Optimization proposal for ComponentManager.cpp data structure.

Mercury · May 18, 2022

I have been thinking lately about how to optimize the component manager system. I have an idea that seems worth trying and wanted to get any feedback possible from people who are more familiar with the code base then I am.

std::vector<std::unordered_map<entity_id_t, IComponent*> > m_ComponentsByInterface; // indexed by InterfaceId

This data structure seems to be doing two things at once, and because of that could be optimized more.

This structure serves two logic paths which seem to me are pretty hot: QueryInterface and getEntitiesWithInterface/getEntitiesWithInterfaceUnordered. (These are all functions within ComponentManager.cpp).

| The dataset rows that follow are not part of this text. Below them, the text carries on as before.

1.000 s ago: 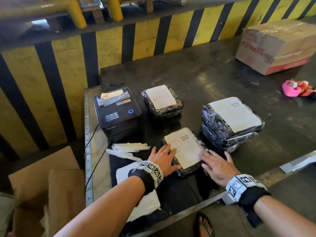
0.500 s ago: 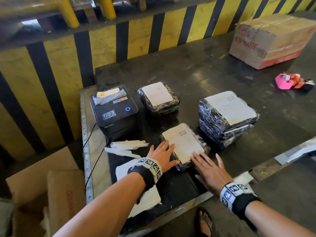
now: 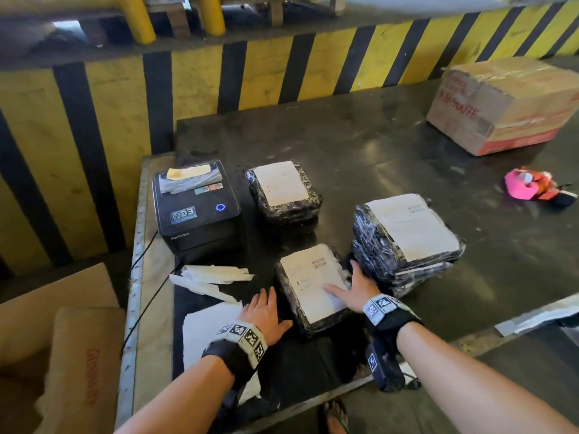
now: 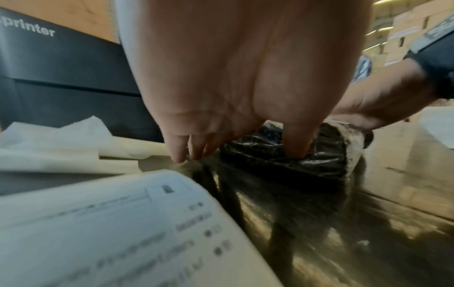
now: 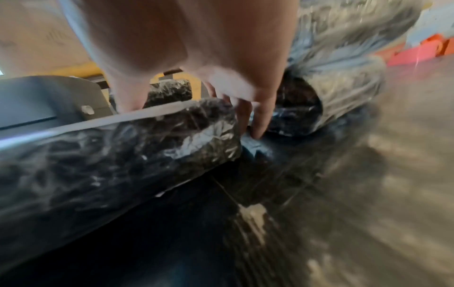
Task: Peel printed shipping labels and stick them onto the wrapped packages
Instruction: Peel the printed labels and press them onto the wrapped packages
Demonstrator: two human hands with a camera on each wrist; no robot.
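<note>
The wrapped package [image 3: 308, 289] lies on the tabletop [image 3: 391, 145] between my hands, its long axis running near to far. My right hand [image 3: 354, 291] is spread, thumb on the label [image 3: 308, 285], fingers down the right edge. My left hand [image 3: 266, 311] lies flat just left of it, thumb against the wrap. My right hand sits nearer the stack [image 3: 407, 236] on the right.

Left wrist view, itemised — my left hand [image 4: 245, 81] fills the upper middle, fingers [image 4: 178, 149] pointing down to the dark table [image 4: 343, 223], thumb pressed against the near end of a black wrapped package [image 4: 282, 157]. My right hand [image 4: 368, 104] lies over its far end. Left: black printer [image 4: 61, 77], crumpled backing strips [image 4: 61, 145]. Foreground — a blurred printed label sheet [image 4: 110, 233].
</note>
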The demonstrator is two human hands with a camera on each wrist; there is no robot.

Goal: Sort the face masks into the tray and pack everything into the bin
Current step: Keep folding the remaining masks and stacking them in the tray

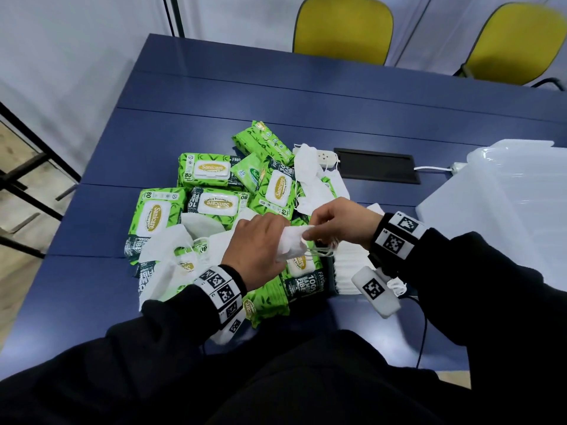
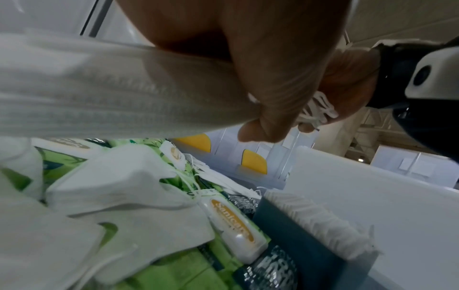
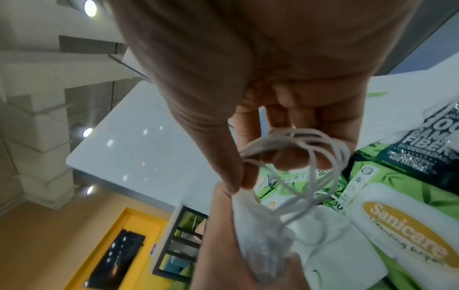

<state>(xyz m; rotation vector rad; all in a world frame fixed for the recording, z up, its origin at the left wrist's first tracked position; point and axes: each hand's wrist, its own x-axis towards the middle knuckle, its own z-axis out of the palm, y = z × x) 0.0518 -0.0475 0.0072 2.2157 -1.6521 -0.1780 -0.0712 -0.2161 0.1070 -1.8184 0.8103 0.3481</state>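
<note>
Our black sleeves (image 1: 306,378) fill the foreground. Our left hand (image 1: 257,246) curls around a folded white face mask (image 1: 293,243); our right hand (image 1: 340,222) pinches its ear loops (image 3: 298,157). Beneath this grip lie green Sanicare wipe packs (image 1: 211,174) and loose masks (image 1: 310,179) on the blue desk (image 1: 214,87). Right of the grip stand a tray (image 2: 298,235) of stacked masks and the translucent bin (image 1: 506,204).
</note>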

if we create a new data structure like:

std::vector<std::vector<iComponent*>> m_ComponenentsByEntity; //entity(outer) and component(inner) indexed by InterfaceID

to serve QueryInterface we could remove the relatively expensive std::map.find call it contains and replace with fast vector de-reference.

getEntitiesWithInterface could continue to use the existing data structure or the std::map could become a std::list. This would give marginal performance gains but also allow the minor logical gain of replacing calls to getEntitiesWithInterfaceUnordered with getEntitiesWithInterface, since the insertion order is preserved automatically. Also some significant performance gain for the ordered variety, but I think that one isn't used much anyway?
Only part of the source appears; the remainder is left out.